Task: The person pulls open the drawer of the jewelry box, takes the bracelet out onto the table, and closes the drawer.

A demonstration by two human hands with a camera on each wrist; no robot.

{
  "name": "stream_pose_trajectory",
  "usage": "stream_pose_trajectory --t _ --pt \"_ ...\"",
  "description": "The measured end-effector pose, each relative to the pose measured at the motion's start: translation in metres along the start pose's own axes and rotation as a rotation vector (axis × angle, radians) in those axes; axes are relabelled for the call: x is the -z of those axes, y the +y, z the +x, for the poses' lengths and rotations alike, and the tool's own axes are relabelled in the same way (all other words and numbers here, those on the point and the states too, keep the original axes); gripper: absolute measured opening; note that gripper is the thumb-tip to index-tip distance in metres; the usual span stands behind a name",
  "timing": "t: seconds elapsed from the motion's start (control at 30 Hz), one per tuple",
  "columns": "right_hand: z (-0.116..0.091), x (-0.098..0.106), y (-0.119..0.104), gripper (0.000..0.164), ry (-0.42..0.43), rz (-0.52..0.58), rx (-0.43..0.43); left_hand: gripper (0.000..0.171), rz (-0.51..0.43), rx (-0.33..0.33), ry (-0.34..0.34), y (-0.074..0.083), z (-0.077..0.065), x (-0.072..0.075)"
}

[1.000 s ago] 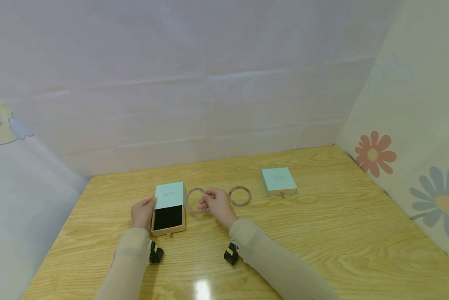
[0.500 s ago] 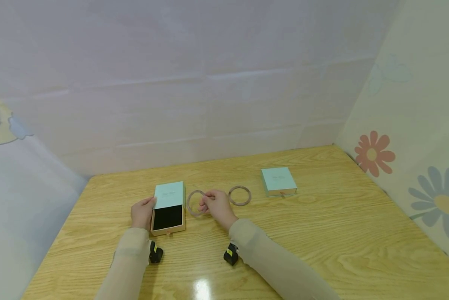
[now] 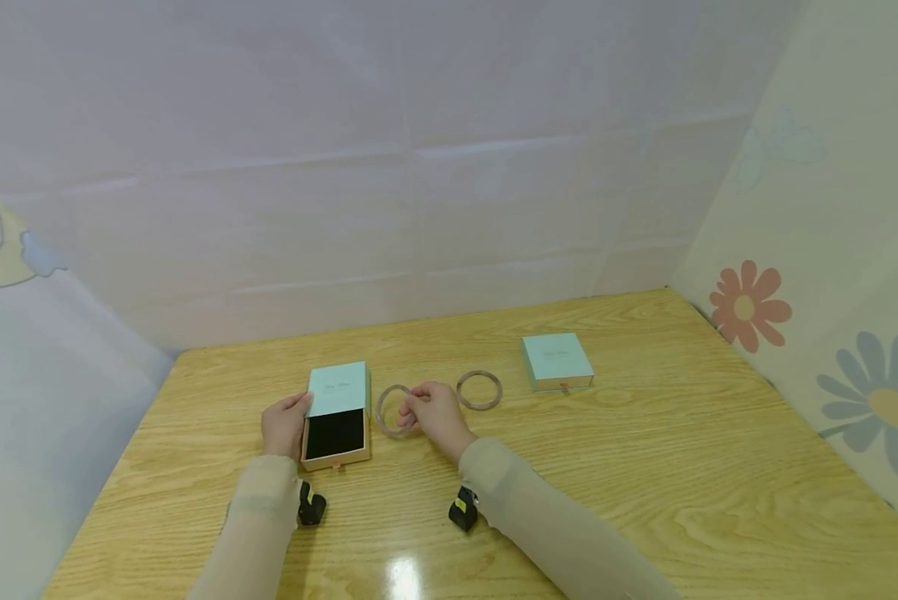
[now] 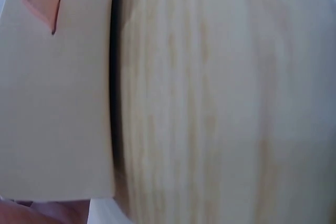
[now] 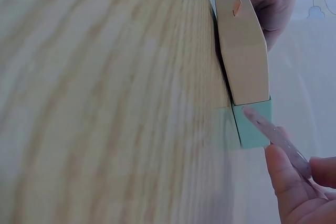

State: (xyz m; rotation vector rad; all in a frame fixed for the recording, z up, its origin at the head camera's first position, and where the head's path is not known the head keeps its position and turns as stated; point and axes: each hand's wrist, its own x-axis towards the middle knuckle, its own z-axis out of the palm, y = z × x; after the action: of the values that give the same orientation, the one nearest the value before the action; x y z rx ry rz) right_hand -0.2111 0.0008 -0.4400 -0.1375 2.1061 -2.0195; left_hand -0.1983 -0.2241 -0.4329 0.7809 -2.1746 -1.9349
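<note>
In the head view my right hand (image 3: 437, 416) pinches a pale, translucent bangle (image 3: 380, 410) between thumb and fingers. The bangle (image 5: 277, 139) is tilted above the table in the right wrist view, close to the mint box's side. My left hand (image 3: 282, 427) grips the left side of that mint-green jewelry box (image 3: 339, 389). Its peach drawer (image 3: 336, 460) is pulled out towards me, showing a black lining; the drawer (image 4: 58, 103) also fills the left of the left wrist view. Most of the left fingers are hidden by the box.
A second bangle (image 3: 479, 407) lies flat on the wooden table (image 3: 644, 467), right of my right hand. Beyond it stands a closed mint box (image 3: 558, 360). Pale cloth walls (image 3: 449, 208) rise behind and beside the table.
The pinched bangle has shifted slightly towards me and to the right, away from the box. My left hand and the box stay nearly still.
</note>
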Motion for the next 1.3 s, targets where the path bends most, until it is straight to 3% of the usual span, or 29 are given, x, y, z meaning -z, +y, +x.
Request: stream_pose_trajectory --t 0.63,0.93,1.3 --pt "-0.003 0.002 0.003 0.018 -0.02 -0.07 -0.028 0.042 -0.001 -0.008 0.004 -0.001 0.001 0.0" --pt "-0.005 0.006 0.0 0.015 0.034 -0.229 -0.073 0.042 0.001 0.006 -0.002 0.001 0.0 -0.001" --pt "-0.001 0.013 -0.005 0.017 0.006 -0.564 -0.067 0.042 0.001 0.005 -0.021 0.002 -0.002 -0.001"
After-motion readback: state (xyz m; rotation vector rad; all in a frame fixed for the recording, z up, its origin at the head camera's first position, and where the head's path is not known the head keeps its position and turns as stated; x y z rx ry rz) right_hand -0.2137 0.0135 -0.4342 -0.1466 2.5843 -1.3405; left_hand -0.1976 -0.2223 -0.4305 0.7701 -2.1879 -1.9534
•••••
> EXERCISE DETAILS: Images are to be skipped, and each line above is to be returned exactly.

> RESULT BELOW:
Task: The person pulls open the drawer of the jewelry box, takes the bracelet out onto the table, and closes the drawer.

A demonstration by two human hands with a camera on each wrist; no robot.

{
  "name": "stream_pose_trajectory",
  "usage": "stream_pose_trajectory --t _ --pt \"_ ...\"",
  "description": "The measured end-effector pose, each relative to the pose measured at the motion's start: translation in metres along the start pose's own axes and rotation as a rotation vector (axis × angle, radians) in those axes; axes are relabelled for the call: x is the -z of those axes, y the +y, z the +x, for the poses' lengths and rotations alike, and the tool's own axes are relabelled in the same way (all other words and numbers here, those on the point and the states too, keep the original axes); gripper: absolute measured opening; note that gripper is the thumb-tip to index-tip distance in metres; the usual span stands behind a name",
  "timing": "t: seconds elapsed from the motion's start (control at 30 Hz), one per tuple",
  "columns": "right_hand: z (-0.116..0.091), x (-0.098..0.106), y (-0.119..0.104), gripper (0.000..0.164), ry (-0.42..0.43), rz (-0.52..0.58), rx (-0.43..0.43); left_hand: gripper (0.000..0.171), rz (-0.51..0.43), rx (-0.33..0.33), ry (-0.34..0.34), y (-0.074..0.083), z (-0.077..0.065), x (-0.072..0.075)"
}

[1.000 s ago] 
[0.500 s ago] 
[now] 
[now] 
[now] 

State: (xyz m; rotation vector rad; all in a frame fixed for the recording, z up, its origin at the head camera's first position, and where the head's path is not known the head keeps its position and turns as stated; point and axes: each hand's wrist, its own x-axis towards the middle knuckle, its own z-axis out of the palm, y = z × x; after the action: of the values that give the same orientation, the one nearest the value before the action; x y z rx ry rz) right_hand -0.2111 0.0008 -0.4400 -0.1375 2.1061 -2.0195; left_hand -0.1983 -0.2241 -0.4329 0.7809 -2.1746 -1.9349
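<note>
In the head view my right hand (image 3: 437, 416) pinches a pale, translucent bangle (image 3: 380, 410) between thumb and fingers. The bangle (image 5: 277, 139) is tilted above the table in the right wrist view, close to the mint box's side. My left hand (image 3: 282, 427) grips the left side of that mint-green jewelry box (image 3: 339, 389). Its peach drawer (image 3: 336, 460) is pulled out towards me, showing a black lining; the drawer (image 4: 58, 103) also fills the left of the left wrist view. Most of the left fingers are hidden by the box.
A second bangle (image 3: 479, 407) lies flat on the wooden table (image 3: 644, 467), right of my right hand. Beyond it stands a closed mint box (image 3: 558, 360). Pale cloth walls (image 3: 449, 208) rise behind and beside the table.
The pinched bangle has shifted slightly towards me and to the right, away from the box. My left hand and the box stay nearly still.
</note>
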Motion for the next 1.3 s, targets where the path bends most, until it is straight to 3% of the usual span, or 29 are given, x, y, z meaning -z, +y, +x.
Request: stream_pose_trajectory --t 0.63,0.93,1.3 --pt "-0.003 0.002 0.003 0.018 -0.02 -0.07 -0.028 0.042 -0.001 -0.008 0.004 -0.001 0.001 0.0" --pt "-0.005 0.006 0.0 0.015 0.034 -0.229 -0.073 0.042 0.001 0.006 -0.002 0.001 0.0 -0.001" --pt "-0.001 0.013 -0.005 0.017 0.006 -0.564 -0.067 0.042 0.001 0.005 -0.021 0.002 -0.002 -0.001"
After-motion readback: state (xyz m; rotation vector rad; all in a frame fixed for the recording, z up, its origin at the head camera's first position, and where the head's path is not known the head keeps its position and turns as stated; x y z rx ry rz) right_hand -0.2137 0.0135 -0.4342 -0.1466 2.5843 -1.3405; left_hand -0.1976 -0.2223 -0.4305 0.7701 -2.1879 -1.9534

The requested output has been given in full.